Saturday, 13 October 2012

Carl Giles: animator



The beloved cartoonist Ronald "Carl" Giles was bast known for his work in newspapers, which began in 1937. Before this coming to this medium, however, he worked in the animation industry.

The British Cartoon Archive has some biographical details about Giles' life during this period. He first entered the world of animation at the age of thirteen in 1930, when he found work washing brushes and making tea at the London advertising agency Superads. Later on, he worked as an inbetweener on Superads' animated cinema adverts. It was at Superads that Ronald Giles first earned the nickname that would later become "Carl": his co-workers felt that his haircut made him look like Boris Karloff's character in the contemporary film Frankenstein, and so dubbed him Karlo.


 
Steve of the River


In 1935 Giles was hired by Alexander Korda to animate on The Fox Hunt, released in 1936. His next work in the medium was made in collaboration with the Ipswich cartoonist Roland Davies, who had been drawing the comic strip Come On Steve! for the Sunday Express since 1932. With Giles as animator and Davies as producer and director, the two men put together a series adapting the strip about the adventures of Steve the Horse and his rider.

Most sources list the series as lasting for six films - Steve Steps Out, Steve's Treasure Hunt, Steve's Cannon Crackers, Steve of the River, Steve in Bohemia (viewable here) and Cinderella Steve - from 1936 to 1937. According to this fan page another short was planned but cancelled; it was set to be the character's colour debut.

There was at least one other Steve cartoon, however. The East Anglian Film Archive contains a film - viewable here - entitled simply Come On Steve! At two and a half minutes it is significantly shorter than the rest and may have been a pilot that was never commercially released, which would explain its lack of coverage.

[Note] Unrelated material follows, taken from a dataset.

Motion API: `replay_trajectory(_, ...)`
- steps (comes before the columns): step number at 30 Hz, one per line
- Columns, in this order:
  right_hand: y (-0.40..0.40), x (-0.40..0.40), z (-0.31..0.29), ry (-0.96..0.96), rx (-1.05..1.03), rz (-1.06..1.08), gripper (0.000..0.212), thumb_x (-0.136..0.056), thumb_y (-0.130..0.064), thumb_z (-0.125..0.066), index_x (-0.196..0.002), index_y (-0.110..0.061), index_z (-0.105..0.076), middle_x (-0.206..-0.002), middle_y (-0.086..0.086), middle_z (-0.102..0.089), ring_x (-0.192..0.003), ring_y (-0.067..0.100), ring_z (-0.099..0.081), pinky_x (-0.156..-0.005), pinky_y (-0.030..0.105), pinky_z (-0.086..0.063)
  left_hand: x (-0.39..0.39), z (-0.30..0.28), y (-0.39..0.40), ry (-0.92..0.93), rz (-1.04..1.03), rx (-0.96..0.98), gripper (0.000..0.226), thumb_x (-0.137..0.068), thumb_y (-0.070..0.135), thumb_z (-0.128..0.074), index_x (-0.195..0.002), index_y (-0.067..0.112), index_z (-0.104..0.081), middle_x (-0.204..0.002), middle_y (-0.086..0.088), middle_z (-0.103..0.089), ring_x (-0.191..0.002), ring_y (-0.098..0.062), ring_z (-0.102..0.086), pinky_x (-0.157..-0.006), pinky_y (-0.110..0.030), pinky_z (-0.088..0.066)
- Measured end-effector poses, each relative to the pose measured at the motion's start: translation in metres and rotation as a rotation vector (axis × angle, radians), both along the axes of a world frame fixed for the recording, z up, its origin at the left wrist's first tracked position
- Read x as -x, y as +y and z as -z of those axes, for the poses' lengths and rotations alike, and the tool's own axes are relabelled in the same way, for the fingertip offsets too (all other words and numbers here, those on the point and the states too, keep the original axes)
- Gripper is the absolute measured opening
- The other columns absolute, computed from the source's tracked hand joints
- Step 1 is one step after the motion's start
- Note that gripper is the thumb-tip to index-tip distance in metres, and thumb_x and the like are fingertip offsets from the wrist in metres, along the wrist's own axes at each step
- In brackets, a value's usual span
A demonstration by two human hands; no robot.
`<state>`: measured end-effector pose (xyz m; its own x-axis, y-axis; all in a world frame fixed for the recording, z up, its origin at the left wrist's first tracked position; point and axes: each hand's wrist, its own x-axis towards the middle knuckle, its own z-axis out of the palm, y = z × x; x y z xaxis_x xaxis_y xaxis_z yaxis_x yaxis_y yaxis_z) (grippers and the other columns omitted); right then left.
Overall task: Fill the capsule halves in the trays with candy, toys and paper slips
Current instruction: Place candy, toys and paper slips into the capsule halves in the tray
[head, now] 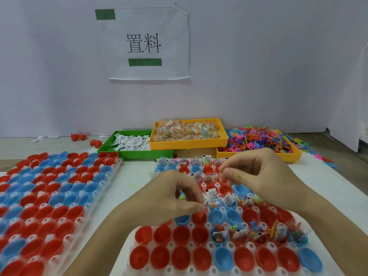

Denis Gifford's British Animated Films lists some favourable contemporary reviews of the Steve series, but later critics were not so kind. In his book Cartoons Giannalberto Bendazzi points to the cartoons as symptomatic of everything wrong with British animation of the thirties:
The result was a failure in every respect: Davies' graphic style was insignificant, his choice of black-and-white was obsolete and even the inventions and plots were linked to an old-fashioned concept of animated film. The public did not show any interest. While lacking native artists (McLaren's unique talent was still in the making), Great Britain became a stopover for foreign animators, including Lotte Reiniger, Hector Hoppin, Anthony Gross, John Halas and Len Lye.


Fans of Giles' cartoons may be disappointed as his visual flare is hard to detect in the Steve cartoons, where he is instead imitating the style of Davies' strip. Still, he did a reasonable job within the confines of Davies' admittedly rather clunky storytelling.



One Pair of Nostrils


In 1944 Giles made his directorial debut with three propaganda and information films. The first two were made in collaboration with producer Lister Laurence; Denis Gifford lists the production company as Giles and Laurence. This first was The Grenade (viewable here, at 4:45 into the reel) which tells the story of a small explosive who is treated with contempt by larger weaponry but, upon teaming up with a soldier, defeats Hitler; the second was One Pair of Nostrils (viewable here) a "coughs and sneezes spread diseases" film set to what sounds like a Stanley Holloway monologue. Giles' third short was A Cautionary Tale, made for producer Paul Rotha and featuring a monologue which was definitely provided by Stanley Holloway; the story dealt with a factory worker cutting his finger on scrap metal and dying of sepsis as a result.

Giles' animation has its crudities, lacking timing and consistency, but the charm of his illustrative work has become clear at this point. His well-observed character design is particularly apparent - my favourite moment in his animation is a brief shot of three wonderfully snooty missiles in The Grenade.

On August 5 1945 Giles introduced his most famous creation, a family of characters that would appear in the Daily Express for decades to come. As far as I know, he never animated again.